Alessandro Barcellos, Paulo Pezzolano e Alan Patrick reclamaram de lances das duas finais
Foto: Arbitragem foi o principal alvo de críticas do Inter.
Mateus Bruxel / Agencia RBS Ainda havia muita indignação no ambiente colorado mesmo duas horas depois do encerramento do Gauchão. Foram insinuações sobre favorecimento ao Grêmio e muita, muita, muita reclamação contra arbitragem e, sem citar nominalmente, Federação Gaúcha de Futebol (FGF).

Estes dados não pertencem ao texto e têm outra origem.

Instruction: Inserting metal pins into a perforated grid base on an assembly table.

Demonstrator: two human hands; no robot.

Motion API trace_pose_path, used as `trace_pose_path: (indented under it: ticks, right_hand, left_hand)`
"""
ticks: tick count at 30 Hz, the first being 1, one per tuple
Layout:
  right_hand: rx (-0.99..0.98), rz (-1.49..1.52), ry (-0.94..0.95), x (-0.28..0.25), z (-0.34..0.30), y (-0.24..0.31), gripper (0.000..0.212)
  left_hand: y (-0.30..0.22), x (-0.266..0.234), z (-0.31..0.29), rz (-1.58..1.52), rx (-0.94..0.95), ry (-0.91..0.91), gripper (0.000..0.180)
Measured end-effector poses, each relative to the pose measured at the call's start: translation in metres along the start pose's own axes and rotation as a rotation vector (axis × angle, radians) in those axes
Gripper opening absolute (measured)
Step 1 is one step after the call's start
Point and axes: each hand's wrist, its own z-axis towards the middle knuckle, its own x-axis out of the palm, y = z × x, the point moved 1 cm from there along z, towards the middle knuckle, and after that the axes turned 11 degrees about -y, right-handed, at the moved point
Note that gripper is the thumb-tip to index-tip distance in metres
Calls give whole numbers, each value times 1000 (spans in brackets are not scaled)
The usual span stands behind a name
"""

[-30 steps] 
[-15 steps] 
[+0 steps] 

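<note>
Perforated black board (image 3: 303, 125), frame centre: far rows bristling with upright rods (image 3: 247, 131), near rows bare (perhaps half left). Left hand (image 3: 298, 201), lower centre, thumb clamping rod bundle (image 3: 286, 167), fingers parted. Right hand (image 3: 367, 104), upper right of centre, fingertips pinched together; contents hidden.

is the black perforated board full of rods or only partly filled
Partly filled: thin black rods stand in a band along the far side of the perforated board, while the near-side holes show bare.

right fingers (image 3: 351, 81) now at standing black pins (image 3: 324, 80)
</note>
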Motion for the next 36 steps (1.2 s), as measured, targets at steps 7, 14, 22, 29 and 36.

O técnico Paulo Pezzolano e o presidente Alessandro Barcellos após a partida e Alan Patrick ainda no intervalo questionaram as decisões da arbitragem como um todo. E, claro, em especial o lance do pênalti marcado e desmarcado para o Inter, ainda no primeiro tempo. Até mesmo o gol do 1 a 1 foi ironizado.
É que, na visão de Pezzolano, o pênalti em Borré só foi assinalado porque ocorreu aos 35 minutos do segundo tempo. E a essa altura, qualquer reviravolta estava inviabilizada.
— Chamaram o VAR para dar pênalti e vermelho quando faltavam cinco minutos. Isso era para ter sido marcado no primeiro tempo. Fiquei mais brabo porque no primeiro tempo dava tempo de tentar alguma coisa. No segundo tempo é fácil — disse o treinador.
O técnico foi além:
— Não sabia que o campeonato era para eles, se soubesse, teria ficado em casa. Deixem com a taça e era isso. O jogo legal, bem apitado, ganhamos nós.
Depois dele, o presidente Alessandro Barcellos também se manifestou. Ele criticou a arbitragem e o que considerou ser um condicionamento do Grêmio. Leu, inclusive, a declaração do vice de futebol tricolor, Antônio Dutra Júnior, que acusou “as manifestações de dirigentes, influencers e jornalistas de serem orquestradas”.
— É o Gauchão mais manchado da história. O que aconteceu hoje (domingo) e no primeiro jogo nunca mais será esquecido. São fatos que culminaram com a atuação de arbitragem. E que já no final, erra também. Era para amarelo (a falta de Wagner Leonardo). Mas acho que deu o cartão pela vergonha, estava feio já.
Antes, Alan Patrick já tinha dado o tom do que viria. No intervalo, declarou:
— Estragaram a final de 2026.
Claro que teve outras análises, alguns reconhecimentos de falhas tanto durante o jogo quanto de montagem de grupo. Teve também reconhecimento à torcida, que encheu o estádio mesmo com toda a desvantagem e apoiou o time, ironizou a arbitragem. E até uma perspectiva para a sequência da temporada. Mas isso tudo ficou para depois. A cabeça estava quente demais no lado colorado.